**Problem description**
Copy from the first line below down to and including the line with "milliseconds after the". Skip the pictures.

Stored entries
◆ ◆ ◆ ◆ ◆

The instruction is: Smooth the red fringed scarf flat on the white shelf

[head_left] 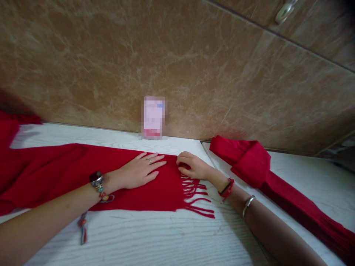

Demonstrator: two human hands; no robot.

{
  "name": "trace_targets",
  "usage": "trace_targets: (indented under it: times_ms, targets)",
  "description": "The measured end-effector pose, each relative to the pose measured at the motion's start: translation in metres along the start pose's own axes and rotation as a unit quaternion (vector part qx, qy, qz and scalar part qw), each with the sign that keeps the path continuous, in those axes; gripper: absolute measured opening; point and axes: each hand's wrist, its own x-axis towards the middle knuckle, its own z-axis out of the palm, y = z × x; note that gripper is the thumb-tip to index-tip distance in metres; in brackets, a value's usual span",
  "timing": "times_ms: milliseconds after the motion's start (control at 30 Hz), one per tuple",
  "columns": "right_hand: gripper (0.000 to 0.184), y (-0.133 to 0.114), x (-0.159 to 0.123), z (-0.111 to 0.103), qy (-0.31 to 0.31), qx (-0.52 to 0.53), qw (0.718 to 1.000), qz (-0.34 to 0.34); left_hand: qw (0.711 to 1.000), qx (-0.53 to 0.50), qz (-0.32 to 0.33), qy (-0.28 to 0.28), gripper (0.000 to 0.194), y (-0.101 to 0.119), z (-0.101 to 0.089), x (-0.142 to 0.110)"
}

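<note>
A red fringed scarf (69, 173) lies spread flat across a white wood-grain table (155, 236). My left hand (140, 170) rests palm down on it with the fingers stretched out, near the fringed end. My right hand (192, 165) sits at the scarf's far corner by the fringe (196, 195), its fingers curled and pinching the cloth edge. Both wrists wear bracelets.
A second red scarf (249, 162), folded into a long strip, lies on the adjoining white surface (313, 184) to the right. A small blurred pink card (154, 117) leans against the brown marble wall (177, 62). More red cloth bunches at the far left (11, 125).
</note>
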Motion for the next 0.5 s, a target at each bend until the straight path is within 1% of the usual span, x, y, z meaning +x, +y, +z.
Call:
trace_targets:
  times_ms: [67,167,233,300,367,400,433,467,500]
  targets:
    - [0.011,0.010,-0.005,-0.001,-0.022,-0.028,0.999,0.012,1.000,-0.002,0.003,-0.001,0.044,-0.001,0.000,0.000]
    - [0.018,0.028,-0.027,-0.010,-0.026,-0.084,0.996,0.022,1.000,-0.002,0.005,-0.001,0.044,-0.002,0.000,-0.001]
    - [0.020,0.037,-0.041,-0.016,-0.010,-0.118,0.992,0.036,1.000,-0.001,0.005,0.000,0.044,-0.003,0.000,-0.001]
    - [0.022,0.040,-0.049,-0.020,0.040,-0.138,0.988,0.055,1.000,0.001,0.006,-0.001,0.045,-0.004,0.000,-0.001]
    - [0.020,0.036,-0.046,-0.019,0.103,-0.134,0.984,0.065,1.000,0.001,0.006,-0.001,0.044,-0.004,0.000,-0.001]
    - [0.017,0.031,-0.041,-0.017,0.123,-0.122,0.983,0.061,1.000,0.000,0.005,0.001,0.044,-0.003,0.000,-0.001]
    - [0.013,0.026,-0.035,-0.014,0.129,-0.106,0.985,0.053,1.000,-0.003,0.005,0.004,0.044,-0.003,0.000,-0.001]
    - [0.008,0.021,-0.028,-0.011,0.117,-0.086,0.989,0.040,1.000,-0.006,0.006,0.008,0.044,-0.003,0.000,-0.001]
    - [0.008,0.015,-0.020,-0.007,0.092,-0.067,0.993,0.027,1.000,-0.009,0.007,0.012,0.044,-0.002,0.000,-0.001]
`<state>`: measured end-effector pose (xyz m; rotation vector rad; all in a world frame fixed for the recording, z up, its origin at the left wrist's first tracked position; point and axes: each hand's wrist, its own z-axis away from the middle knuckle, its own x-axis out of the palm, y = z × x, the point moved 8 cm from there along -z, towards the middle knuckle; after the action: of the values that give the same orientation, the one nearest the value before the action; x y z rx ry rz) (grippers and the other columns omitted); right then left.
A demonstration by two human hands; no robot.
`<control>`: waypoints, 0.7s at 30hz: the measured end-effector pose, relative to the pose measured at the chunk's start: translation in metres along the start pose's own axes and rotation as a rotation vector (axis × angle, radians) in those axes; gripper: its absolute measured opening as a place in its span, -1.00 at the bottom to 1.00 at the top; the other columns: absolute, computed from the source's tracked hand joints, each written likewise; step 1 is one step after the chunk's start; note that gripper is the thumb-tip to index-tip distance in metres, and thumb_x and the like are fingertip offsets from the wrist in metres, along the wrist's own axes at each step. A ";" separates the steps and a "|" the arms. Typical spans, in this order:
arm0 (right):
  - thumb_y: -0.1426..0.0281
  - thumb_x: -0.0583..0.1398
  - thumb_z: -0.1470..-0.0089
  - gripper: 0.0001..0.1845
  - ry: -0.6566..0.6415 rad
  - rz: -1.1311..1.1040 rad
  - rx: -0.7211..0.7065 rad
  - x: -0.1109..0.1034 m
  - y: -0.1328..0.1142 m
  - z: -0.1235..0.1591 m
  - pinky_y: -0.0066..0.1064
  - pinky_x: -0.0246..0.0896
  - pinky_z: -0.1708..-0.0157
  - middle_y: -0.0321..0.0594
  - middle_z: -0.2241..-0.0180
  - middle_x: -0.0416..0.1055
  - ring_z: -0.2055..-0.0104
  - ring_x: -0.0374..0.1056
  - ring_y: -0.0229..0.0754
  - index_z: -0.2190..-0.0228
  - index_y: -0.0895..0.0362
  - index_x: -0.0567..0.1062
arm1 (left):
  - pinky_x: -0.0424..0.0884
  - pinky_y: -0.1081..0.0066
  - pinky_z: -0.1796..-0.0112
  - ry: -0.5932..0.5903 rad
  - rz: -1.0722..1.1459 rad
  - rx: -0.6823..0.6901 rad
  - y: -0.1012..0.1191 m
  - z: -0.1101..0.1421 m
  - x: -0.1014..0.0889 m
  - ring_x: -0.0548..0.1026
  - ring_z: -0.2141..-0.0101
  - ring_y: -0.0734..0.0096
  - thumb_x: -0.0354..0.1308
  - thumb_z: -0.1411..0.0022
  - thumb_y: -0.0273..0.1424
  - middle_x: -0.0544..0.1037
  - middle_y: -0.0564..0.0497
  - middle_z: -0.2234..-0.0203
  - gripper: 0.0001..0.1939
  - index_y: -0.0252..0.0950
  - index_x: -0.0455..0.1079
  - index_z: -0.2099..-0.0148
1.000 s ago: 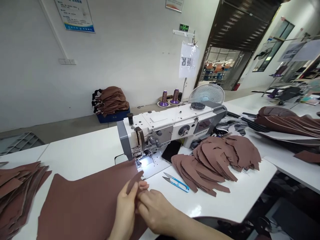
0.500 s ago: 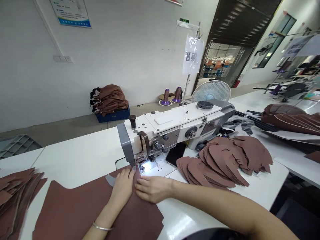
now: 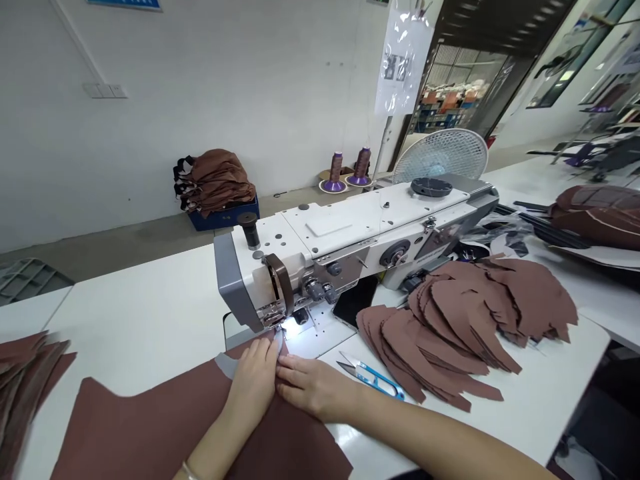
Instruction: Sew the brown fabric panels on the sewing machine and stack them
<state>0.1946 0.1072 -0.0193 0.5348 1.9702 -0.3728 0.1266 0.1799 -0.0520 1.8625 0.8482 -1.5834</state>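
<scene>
The left grip [image 3: 254, 380] is working narrow, its fingers bunching at the edge of a brown leather panel [image 3: 150, 427] just in front of the sewing machine's presser foot [image 3: 274, 321], though I cannot tell whether they are pinching it. The right grip [image 3: 313, 387] is lying open, pressing the panel flat beside the left, apparently so that the edge is sitting smooth as it meets the foot. The panel is spreading over the bench [image 3: 140, 320] in front of the machine [image 3: 360, 230], and a grey patch [image 3: 225, 365] is showing near its edge. Blue-handled thread snips [image 3: 373, 377] are resting right of the right grip, within easy reach. Further right of the machine, a fanned pile of cut pieces [image 3: 450, 327] is lying on the bench, while a second stack [image 3: 25, 373] is sitting to its left. Behind the machine, on the floor, a blue crate [image 3: 225, 219] is holding folded brown pieces [image 3: 215, 180].
</scene>
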 end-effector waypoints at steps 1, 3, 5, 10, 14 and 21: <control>0.49 0.01 -0.25 -0.73 0.001 -0.012 0.002 -0.001 0.001 0.000 -0.21 0.07 -0.19 0.09 0.05 0.36 -0.17 0.14 -0.03 0.09 0.34 0.40 | 0.35 0.28 0.17 0.001 -0.001 0.000 0.001 0.000 0.001 0.37 0.20 0.28 -0.14 -0.19 -0.66 0.43 -0.08 0.23 -0.55 -0.35 0.28 -0.09; 0.49 0.02 -0.24 -0.74 0.003 -0.028 0.002 -0.002 0.001 0.000 -0.21 0.10 -0.17 0.08 0.07 0.37 -0.14 0.16 -0.03 0.10 0.34 0.40 | 0.33 0.27 0.15 -0.001 -0.007 -0.002 0.002 -0.001 0.002 0.36 0.18 0.27 -0.14 -0.18 -0.65 0.42 -0.08 0.24 -0.55 -0.35 0.28 -0.08; 0.49 0.03 -0.24 -0.74 0.009 -0.031 0.000 -0.003 0.002 -0.001 -0.22 0.10 -0.17 0.08 0.07 0.37 -0.13 0.18 -0.02 0.11 0.35 0.41 | 0.33 0.26 0.15 -0.005 -0.014 -0.002 0.002 -0.001 0.004 0.35 0.19 0.26 -0.15 -0.18 -0.65 0.42 -0.08 0.25 -0.55 -0.36 0.27 -0.09; 0.49 0.02 -0.24 -0.77 0.028 0.001 0.030 -0.004 0.006 -0.001 -0.21 0.14 -0.14 0.07 0.06 0.37 -0.12 0.19 -0.04 0.15 0.31 0.42 | 0.32 0.27 0.17 0.027 -0.039 -0.023 0.003 -0.003 0.005 0.35 0.21 0.28 -0.15 -0.22 -0.61 0.41 -0.07 0.25 -0.58 -0.33 0.25 -0.10; 0.48 -0.01 -0.25 -0.75 0.017 0.008 0.024 -0.002 0.008 0.000 -0.20 0.15 -0.14 0.06 0.07 0.38 -0.13 0.18 -0.03 0.15 0.31 0.42 | 0.33 0.28 0.20 0.048 -0.069 -0.034 0.004 -0.006 0.007 0.36 0.24 0.28 -0.14 -0.21 -0.61 0.41 -0.06 0.28 -0.60 -0.35 0.29 -0.06; 0.48 0.01 -0.24 -0.75 -0.003 -0.011 0.029 0.000 0.008 0.002 -0.18 0.13 -0.15 0.09 0.06 0.36 -0.16 0.14 0.00 0.14 0.33 0.41 | 0.31 0.28 0.24 0.044 -0.097 -0.018 0.006 -0.005 0.009 0.37 0.24 0.24 -0.08 -0.19 -0.63 0.41 -0.07 0.28 -0.61 -0.39 0.29 -0.06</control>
<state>0.1998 0.1129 -0.0205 0.5420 1.9677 -0.4090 0.1349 0.1808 -0.0603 1.8753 0.9826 -1.5917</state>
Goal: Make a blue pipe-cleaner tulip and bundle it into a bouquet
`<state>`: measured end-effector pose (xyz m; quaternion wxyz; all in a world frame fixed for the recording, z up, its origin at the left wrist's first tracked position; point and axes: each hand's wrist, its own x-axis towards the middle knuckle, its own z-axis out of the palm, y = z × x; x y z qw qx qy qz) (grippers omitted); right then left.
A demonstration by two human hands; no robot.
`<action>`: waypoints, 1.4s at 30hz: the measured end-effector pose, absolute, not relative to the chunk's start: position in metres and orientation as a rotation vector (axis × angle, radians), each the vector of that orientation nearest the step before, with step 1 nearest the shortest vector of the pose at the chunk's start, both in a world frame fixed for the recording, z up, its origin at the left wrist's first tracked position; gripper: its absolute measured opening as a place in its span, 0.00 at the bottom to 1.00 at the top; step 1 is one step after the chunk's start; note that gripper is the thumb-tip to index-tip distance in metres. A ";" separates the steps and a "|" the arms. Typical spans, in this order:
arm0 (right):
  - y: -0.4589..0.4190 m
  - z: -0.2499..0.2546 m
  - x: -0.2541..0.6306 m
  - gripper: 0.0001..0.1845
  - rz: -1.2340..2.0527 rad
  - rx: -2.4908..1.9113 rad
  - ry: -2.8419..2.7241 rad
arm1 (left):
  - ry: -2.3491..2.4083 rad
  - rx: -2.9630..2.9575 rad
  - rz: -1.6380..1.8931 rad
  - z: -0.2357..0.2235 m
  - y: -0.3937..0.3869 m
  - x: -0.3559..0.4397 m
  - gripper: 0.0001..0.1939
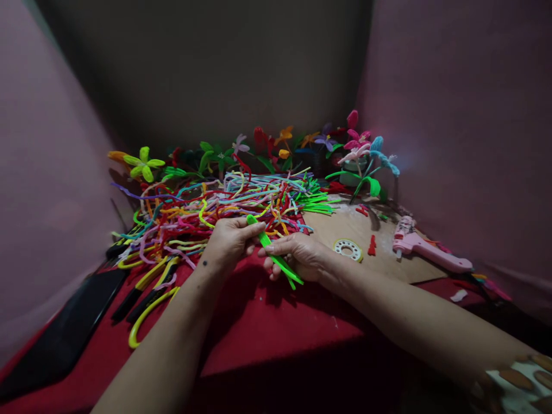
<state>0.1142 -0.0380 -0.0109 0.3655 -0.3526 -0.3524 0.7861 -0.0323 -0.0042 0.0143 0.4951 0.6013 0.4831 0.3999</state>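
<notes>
Bright green pipe cleaners (282,265), laid together in a narrow flat strip, are held between both hands above the red cloth. My left hand (235,237) pinches the upper end with thumb and fingers. Lower down the strip, my right hand (297,253) grips it, thumb on top and fingers curled beneath. The loose lower ends spread slightly apart below my right hand. Just beyond the hands lies a tangled heap of coloured pipe cleaners (241,198), with straight green ones (317,198) at its right side.
Pliers with yellow-and-black handles (146,284) and a dark flat object (64,333) lie at left. At right, a board (321,227) bears a tape roll (347,249) and a pink glue gun (426,247). Pipe-cleaner flowers (144,165) line the back. Pink walls (466,126) flank the red-covered table (276,339).
</notes>
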 end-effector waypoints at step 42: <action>-0.035 -0.013 0.119 0.06 1.833 -1.016 -1.134 | 0.899 1.212 1.102 0.019 0.012 -0.054 0.10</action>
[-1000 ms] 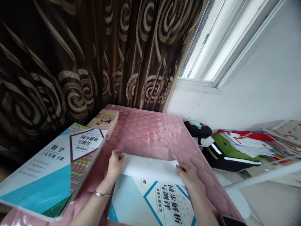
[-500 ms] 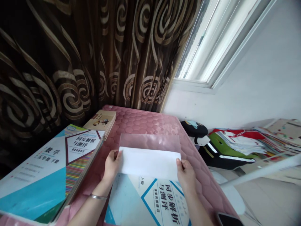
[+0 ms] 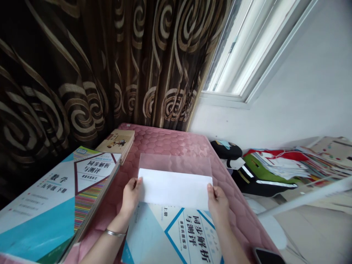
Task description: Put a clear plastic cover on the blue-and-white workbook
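Note:
A blue-and-white workbook [image 3: 154, 234] lies in front of me, its printed title running sideways. Across its far part stretches a plain white sheet or flap [image 3: 174, 189], and clear plastic film [image 3: 174, 162], like a book cover, sticks out beyond that. My left hand [image 3: 132, 194] pinches the flap's left edge between thumb and fingers, with a silver bangle on the wrist. At the opposite edge my right hand [image 3: 218, 201] grips in the same way, thumb on top. My fingers under the flap are hidden, so whether they also hold the film I cannot tell.
On the pink quilted mattress [image 3: 167, 145], a stack of workbooks [image 3: 52, 205] is at left, with tan booklets [image 3: 118, 143] behind. A dark phone-like object [image 3: 266, 256] sits at the near right edge. Past the mattress are a black-and-green bag [image 3: 264, 172] and papers [image 3: 277, 167].
The white flap shows slightly taller, its far edge a little higher in view. Both hands keep their grip and have barely moved. The camera view has shifted slightly.

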`<state>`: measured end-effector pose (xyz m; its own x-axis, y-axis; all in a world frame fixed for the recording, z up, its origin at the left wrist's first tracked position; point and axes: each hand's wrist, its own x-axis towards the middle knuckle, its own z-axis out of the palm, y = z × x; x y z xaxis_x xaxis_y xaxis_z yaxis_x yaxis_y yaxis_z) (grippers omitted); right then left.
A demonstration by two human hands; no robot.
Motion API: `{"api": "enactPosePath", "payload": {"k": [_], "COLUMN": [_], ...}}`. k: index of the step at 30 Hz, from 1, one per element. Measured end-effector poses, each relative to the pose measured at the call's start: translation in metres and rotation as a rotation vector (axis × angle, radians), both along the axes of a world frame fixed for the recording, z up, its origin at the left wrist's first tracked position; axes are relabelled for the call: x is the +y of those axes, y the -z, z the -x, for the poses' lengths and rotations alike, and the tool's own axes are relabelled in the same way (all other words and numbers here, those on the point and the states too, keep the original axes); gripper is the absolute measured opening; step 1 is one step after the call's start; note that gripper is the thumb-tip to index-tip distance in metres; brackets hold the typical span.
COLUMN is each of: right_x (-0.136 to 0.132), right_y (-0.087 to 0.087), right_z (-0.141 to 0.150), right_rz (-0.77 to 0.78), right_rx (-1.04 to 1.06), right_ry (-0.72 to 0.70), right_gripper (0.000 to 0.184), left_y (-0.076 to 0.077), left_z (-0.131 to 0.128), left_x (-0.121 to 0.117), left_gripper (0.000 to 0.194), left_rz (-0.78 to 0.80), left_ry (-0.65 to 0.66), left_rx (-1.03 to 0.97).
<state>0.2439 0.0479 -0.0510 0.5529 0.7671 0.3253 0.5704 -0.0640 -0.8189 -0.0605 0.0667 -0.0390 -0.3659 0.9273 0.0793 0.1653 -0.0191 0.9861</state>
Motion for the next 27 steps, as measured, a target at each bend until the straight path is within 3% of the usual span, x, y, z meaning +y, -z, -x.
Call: {"api": "enactPosePath", "payload": {"k": [13, 27], "right_x": [0.0001, -0.0015], "right_y": [0.0050, 0.0010], "right_z": [-0.0014, 0.0032], "right_rz": [-0.065, -0.072], "right_rx": [0.216, 0.016], "right_ry": [-0.061, -0.011], "right_gripper": [0.051, 0.052], "left_y": [0.0034, 0.0028], "left_z": [-0.0047, -0.0079], "left_x": [-0.0037, -0.0062], "left_gripper": [0.048, 0.054], "left_rz": [-0.035, -0.037], "left_ry": [-0.006, 0.007], "left_rx": [-0.079, -0.102]}}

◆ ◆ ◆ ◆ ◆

**Solution**
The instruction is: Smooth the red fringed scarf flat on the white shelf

[head_left] 

Demonstrator: two human hands; no robot.

{
  "name": "trace_targets",
  "usage": "trace_targets: (indented under it: times_ms, targets)",
  "description": "The measured end-effector pose, each relative to the pose measured at the motion's start: translation in metres along the start pose's own axes and rotation as a unit quaternion (vector part qx, qy, qz and scalar part qw), each with the sign that keeps the path continuous, in those axes; gripper: absolute measured opening; point and axes: each hand's wrist, its own x-axis towards the middle knuckle, its own z-axis out of the palm, y = z × x; note that gripper is the thumb-tip to index-tip distance in metres; in brackets, a value's usual span",
  "timing": "times_ms: milliseconds after the motion's start (control at 30 Hz), one per tuple",

The response to the exercise is now complete.